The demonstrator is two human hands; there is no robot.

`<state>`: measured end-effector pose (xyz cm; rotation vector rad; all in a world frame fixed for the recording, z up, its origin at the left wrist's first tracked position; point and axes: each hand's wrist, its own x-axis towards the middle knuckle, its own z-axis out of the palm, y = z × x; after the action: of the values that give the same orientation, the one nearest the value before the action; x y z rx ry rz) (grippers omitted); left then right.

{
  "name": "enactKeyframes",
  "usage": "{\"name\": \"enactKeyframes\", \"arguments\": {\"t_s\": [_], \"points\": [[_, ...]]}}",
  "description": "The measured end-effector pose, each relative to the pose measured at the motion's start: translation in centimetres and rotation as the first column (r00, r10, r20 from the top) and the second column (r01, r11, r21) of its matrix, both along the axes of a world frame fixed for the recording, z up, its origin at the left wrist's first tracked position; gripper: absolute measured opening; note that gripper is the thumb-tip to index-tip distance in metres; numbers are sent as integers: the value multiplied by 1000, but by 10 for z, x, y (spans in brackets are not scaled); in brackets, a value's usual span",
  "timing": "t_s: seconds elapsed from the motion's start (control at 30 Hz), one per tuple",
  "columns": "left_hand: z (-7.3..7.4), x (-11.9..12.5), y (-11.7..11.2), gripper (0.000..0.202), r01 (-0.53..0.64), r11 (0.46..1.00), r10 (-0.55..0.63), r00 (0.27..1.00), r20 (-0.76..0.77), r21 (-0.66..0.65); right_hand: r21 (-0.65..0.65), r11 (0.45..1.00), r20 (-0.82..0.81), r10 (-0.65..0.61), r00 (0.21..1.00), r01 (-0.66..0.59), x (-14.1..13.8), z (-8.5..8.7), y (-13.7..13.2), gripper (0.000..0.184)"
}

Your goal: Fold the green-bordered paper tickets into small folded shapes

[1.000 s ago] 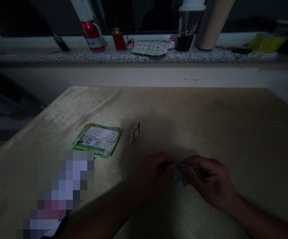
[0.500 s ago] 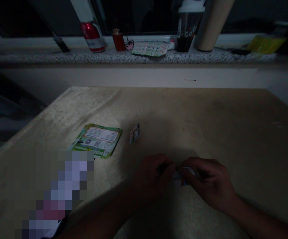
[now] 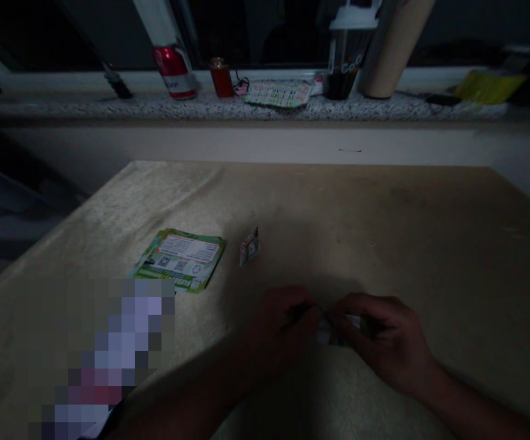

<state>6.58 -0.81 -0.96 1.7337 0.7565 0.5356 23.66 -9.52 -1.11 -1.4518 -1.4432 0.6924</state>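
A small piece of printed paper (image 3: 323, 337) is pinched between my two hands, low over the table right of centre. My left hand (image 3: 287, 321) has thumb and forefinger closed at its left edge. On the other side, my right hand (image 3: 384, 333) closes thumb and fingers on it, covering much of the piece. Dim light hides the exact folds. Beyond my left hand stands a small folded paper piece (image 3: 250, 247) with colourful print. To its left lies a stack of green printed sheets (image 3: 185, 253) with text and square codes.
The pale cloth-covered table (image 3: 384, 208) ends at a wall. On the stone windowsill (image 3: 146, 109) stand a red can (image 3: 173, 70), a small red bottle (image 3: 221, 79), a patterned pouch (image 3: 278, 93), a lidded cup (image 3: 345, 58), a tan cylinder (image 3: 395, 49) and a yellow item (image 3: 491, 85). A blurred patch covers the lower left.
Both hands stay close together on the paper piece, with slight finger shifts. The printed paper between them sits a little differently. The whole view has moved slightly.
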Motion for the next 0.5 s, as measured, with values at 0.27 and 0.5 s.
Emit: {"name": "enactKeyframes", "arguments": {"t_s": [0.27, 0.5], "points": [[-1, -2, -2, 24, 17, 999, -17, 1000, 11, 31, -60, 998, -79, 2, 997, -7, -1, 0, 1, 10], [-1, -1, 0, 25, 3, 997, -1, 1000, -21, 77, -91, 996, -165, -21, 986, 6, -1, -1, 1, 10]]}}
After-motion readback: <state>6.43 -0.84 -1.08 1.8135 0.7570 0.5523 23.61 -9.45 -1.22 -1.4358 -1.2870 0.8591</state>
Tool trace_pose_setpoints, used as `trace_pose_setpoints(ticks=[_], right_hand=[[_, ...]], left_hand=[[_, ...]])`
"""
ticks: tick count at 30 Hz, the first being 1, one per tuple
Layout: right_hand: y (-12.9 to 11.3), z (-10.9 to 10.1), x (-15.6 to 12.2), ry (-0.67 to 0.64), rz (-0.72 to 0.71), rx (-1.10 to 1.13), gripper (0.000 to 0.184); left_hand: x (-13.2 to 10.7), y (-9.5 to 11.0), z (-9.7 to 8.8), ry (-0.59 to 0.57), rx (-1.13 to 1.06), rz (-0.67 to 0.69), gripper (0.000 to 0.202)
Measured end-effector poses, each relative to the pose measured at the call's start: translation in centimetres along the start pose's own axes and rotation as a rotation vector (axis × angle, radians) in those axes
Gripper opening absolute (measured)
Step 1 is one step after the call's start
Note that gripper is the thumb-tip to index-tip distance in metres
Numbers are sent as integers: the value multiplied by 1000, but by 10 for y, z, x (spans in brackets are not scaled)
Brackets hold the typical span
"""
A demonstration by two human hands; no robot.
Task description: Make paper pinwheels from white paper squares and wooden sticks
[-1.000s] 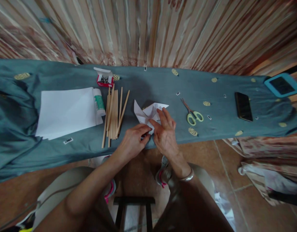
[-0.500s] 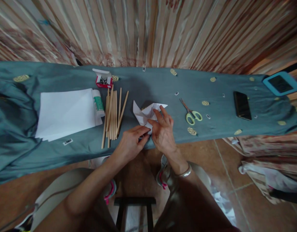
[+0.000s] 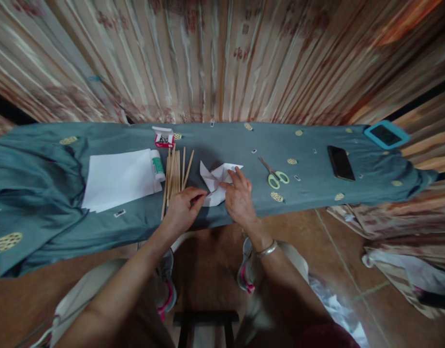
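Observation:
A white paper pinwheel (image 3: 217,180), its blades folded up around the middle, lies on the cloth between my hands. My right hand (image 3: 239,197) is on its right side, with the thumb near the centre and the fingers bent over a blade, holding it against the table. At the lower left, my left hand (image 3: 184,207) has thumb and forefinger pinched together at the edge of a blade. The exact contact of those fingertips is hard to see. Wooden sticks (image 3: 176,176) lie just beyond my left hand, partly hidden by it.
Left of the sticks are a glue bottle (image 3: 157,166) and white paper sheets (image 3: 119,179). An open red box (image 3: 164,140) of small metal pieces stands behind them. Rightward lie green-handled scissors (image 3: 275,175), a black phone (image 3: 340,163) and a blue-framed device (image 3: 386,134). A curtain hangs behind.
My left hand has drawn back left from the pinwheel's middle, and the lower blade now lies more spread out. My right hand stays on the paper. The whole view has shifted slightly.

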State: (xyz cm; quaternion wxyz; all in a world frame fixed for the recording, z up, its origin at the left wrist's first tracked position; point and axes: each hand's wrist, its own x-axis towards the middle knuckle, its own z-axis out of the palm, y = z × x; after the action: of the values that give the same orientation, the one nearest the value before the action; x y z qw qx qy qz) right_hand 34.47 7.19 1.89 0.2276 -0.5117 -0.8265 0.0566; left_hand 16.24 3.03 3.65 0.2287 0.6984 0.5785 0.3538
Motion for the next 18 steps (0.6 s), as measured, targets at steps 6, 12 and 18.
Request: trace_pose_setpoints(ticks=[6, 12, 18], right_hand=[[4, -5, 3, 87, 78, 86, 42], [11, -9, 3, 100, 97, 99, 43], [10, -7, 2, 120, 87, 107, 41]], left_hand=[[-4, 1, -6, 21, 22, -12, 20], [-2, -1, -10, 55, 26, 0, 20], [-6, 7, 8, 38, -30, 37, 16]])
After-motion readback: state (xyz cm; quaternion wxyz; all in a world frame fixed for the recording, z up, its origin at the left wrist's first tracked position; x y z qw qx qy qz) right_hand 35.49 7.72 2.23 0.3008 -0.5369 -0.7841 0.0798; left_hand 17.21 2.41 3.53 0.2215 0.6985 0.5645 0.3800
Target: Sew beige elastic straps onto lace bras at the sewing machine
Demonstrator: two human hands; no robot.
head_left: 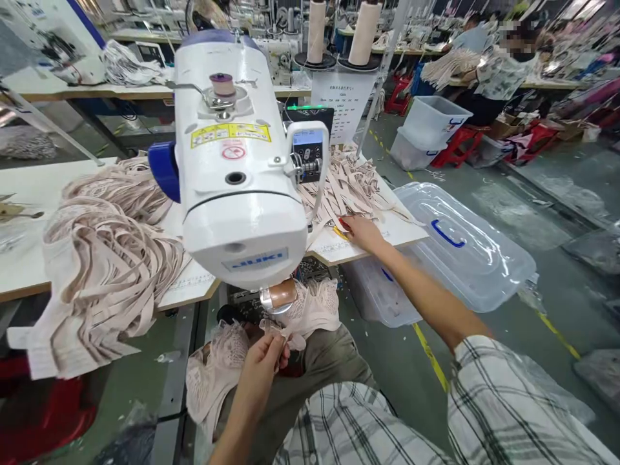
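Head cam: L hand (266, 356) pinches bra (306, 315), long axis slanting up-R; R hand (361, 234) grip unclear.

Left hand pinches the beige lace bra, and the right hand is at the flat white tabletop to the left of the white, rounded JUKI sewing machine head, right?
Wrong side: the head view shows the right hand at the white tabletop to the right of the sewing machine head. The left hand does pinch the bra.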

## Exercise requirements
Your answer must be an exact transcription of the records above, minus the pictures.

## Answer to this exercise
The demonstrator is two human hands; there is no robot.

`<state>`: measured end-effector pose (xyz cm; rotation vector rad; all in a world frame fixed for the recording, z up, its origin at the left wrist's first tracked position; point and axes: each hand's wrist, its own x-axis towards the middle knuckle, its own z-axis out of the palm, y = z × x; after the action: of the values that give the same orientation, the one nearest the value before the action; x y z rx ry rz) (grippers omitted); left then right.

{
  "name": "enactKeyframes",
  "usage": "{\"name\": \"enactKeyframes\", \"arguments\": {\"t_s\": [_], \"points\": [[_, ...]]}}",
  "description": "The measured end-effector pose, each relative to the pose measured at the motion's start: translation in centimetres and rotation as the first column (r00, r10, r20 from the top) and the second column (r01, r11, r21) of its matrix, both along the axes of a world frame fixed for the recording, z up, its origin at the left wrist's first tracked position; gripper: absolute measured opening; note that gripper is the thumb-tip to index-tip distance in metres; numbers are sent as integers: the value multiplied by 1000, but by 10 for z, x, y (spans in brackets are not scaled); in brackets, a value's usual span",
  "timing": "t_s: seconds elapsed from the motion's start (control at 30 Hz), one per tuple",
  "columns": "left_hand: z (-7.3..7.4), x (-11.9..12.5), y (-11.7..11.2), gripper (0.000..0.202), r01 (-0.53..0.64), r11 (0.46..1.00), r10 (-0.55..0.63), r00 (0.27..1.00), r20 (-0.76..0.77), r21 (-0.66..0.65); right_hand: r21 (-0.65..0.65), r11 (0.45..1.00), r20 (-0.82..0.81), r10 (-0.65..0.61), r00 (0.21..1.00), r01 (-0.66..0.59), x (-14.1..13.8), z (-8.5..8.7), y (-13.7..13.2), gripper (0.000..0.184)"
}

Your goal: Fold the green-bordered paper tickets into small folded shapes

[1.000 s ago] 
[0.500 s ago] 
[now] 

<state>6.58 -0.81 -0.96 1.7337 0.7565 0.5356 23.66 -9.52 -1.11 -1.4518 -1.4432 0.6924</state>
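A small piece of printed paper (image 3: 323, 337) is pinched between my two hands, low over the table right of centre. My left hand (image 3: 287, 321) has thumb and forefinger closed at its left edge. On the other side, my right hand (image 3: 384, 333) closes thumb and fingers on it, covering much of the piece. Dim light hides the exact folds. Beyond my left hand stands a small folded paper piece (image 3: 250, 247) with colourful print. To its left lies a stack of green printed sheets (image 3: 185, 253) with text and square codes.
The pale cloth-covered table (image 3: 384, 208) ends at a wall. On the stone windowsill (image 3: 146, 109) stand a red can (image 3: 173, 70), a small red bottle (image 3: 221, 79), a patterned pouch (image 3: 278, 93), a lidded cup (image 3: 345, 58), a tan cylinder (image 3: 395, 49) and a yellow item (image 3: 491, 85). A blurred patch covers the lower left.
Both hands stay close together on the paper piece, with slight finger shifts. The printed paper between them sits a little differently. The whole view has moved slightly.
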Motion for the next 0.5 s, as measured, with values at 0.27 and 0.5 s.
Emit: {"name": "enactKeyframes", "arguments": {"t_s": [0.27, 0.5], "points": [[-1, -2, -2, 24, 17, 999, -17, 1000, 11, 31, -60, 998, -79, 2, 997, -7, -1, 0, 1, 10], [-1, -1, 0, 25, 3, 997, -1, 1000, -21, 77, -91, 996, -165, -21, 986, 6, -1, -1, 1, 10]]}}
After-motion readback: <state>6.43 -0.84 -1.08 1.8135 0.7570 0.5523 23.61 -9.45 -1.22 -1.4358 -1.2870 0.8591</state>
Tool trace_pose_setpoints, used as `trace_pose_setpoints(ticks=[_], right_hand=[[_, ...]], left_hand=[[_, ...]])`
"""
ticks: tick count at 30 Hz, the first being 1, one per tuple
Layout: right_hand: y (-12.9 to 11.3), z (-10.9 to 10.1), x (-15.6 to 12.2), ry (-0.67 to 0.64), rz (-0.72 to 0.71), rx (-1.10 to 1.13), gripper (0.000 to 0.184); left_hand: x (-13.2 to 10.7), y (-9.5 to 11.0), z (-9.7 to 8.8), ry (-0.59 to 0.57), rx (-1.13 to 1.06), rz (-0.67 to 0.69), gripper (0.000 to 0.202)
Measured end-effector poses, each relative to the pose measured at the call's start: translation in centimetres along the start pose's own axes and rotation as a rotation vector (axis × angle, radians) in those axes
Gripper opening absolute (measured)
Step 1 is one step after the call's start
Note that gripper is the thumb-tip to index-tip distance in metres
Numbers are sent as integers: the value multiplied by 1000, but by 10 for y, z, x (spans in brackets are not scaled)
Brackets hold the typical span
"""
A demonstration by two human hands; no robot.
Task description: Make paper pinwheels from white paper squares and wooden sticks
[-1.000s] 
[-0.500s] 
[+0.000s] 
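Observation:
A white paper pinwheel (image 3: 217,180), its blades folded up around the middle, lies on the cloth between my hands. My right hand (image 3: 239,197) is on its right side, with the thumb near the centre and the fingers bent over a blade, holding it against the table. At the lower left, my left hand (image 3: 184,207) has thumb and forefinger pinched together at the edge of a blade. The exact contact of those fingertips is hard to see. Wooden sticks (image 3: 176,176) lie just beyond my left hand, partly hidden by it.
Left of the sticks are a glue bottle (image 3: 157,166) and white paper sheets (image 3: 119,179). An open red box (image 3: 164,140) of small metal pieces stands behind them. Rightward lie green-handled scissors (image 3: 275,175), a black phone (image 3: 340,163) and a blue-framed device (image 3: 386,134). A curtain hangs behind.
My left hand has drawn back left from the pinwheel's middle, and the lower blade now lies more spread out. My right hand stays on the paper. The whole view has shifted slightly.
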
State: (xyz cm; quaternion wxyz; all in a world frame fixed for the recording, z up, its origin at the left wrist's first tracked position; point and axes: each hand's wrist, its own x-axis towards the middle knuckle, its own z-axis out of the palm, y = z × x; after the action: of the values that give the same orientation, the one nearest the value before the action; x y z qw qx qy qz) right_hand 34.47 7.19 1.89 0.2276 -0.5117 -0.8265 0.0566; left_hand 16.24 3.03 3.65 0.2287 0.6984 0.5785 0.3538
Motion for the next 18 steps (0.6 s), as measured, targets at steps 6, 12 and 18.
Request: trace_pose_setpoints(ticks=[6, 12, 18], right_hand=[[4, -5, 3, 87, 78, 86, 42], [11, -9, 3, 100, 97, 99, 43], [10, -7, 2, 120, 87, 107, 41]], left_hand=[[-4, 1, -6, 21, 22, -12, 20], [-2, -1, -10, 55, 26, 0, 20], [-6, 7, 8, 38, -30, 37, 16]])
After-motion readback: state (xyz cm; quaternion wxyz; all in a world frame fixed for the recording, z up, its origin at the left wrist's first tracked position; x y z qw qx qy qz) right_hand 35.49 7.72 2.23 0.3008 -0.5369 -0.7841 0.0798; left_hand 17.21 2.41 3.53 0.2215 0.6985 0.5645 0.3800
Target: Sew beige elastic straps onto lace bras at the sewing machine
Demonstrator: two human hands; no robot.
head_left: 
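Head cam: L hand (266, 356) pinches bra (306, 315), long axis slanting up-R; R hand (361, 234) grip unclear.

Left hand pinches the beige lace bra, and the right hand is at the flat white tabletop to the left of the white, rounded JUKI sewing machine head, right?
Wrong side: the head view shows the right hand at the white tabletop to the right of the sewing machine head. The left hand does pinch the bra.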

Output for this exercise is now complete.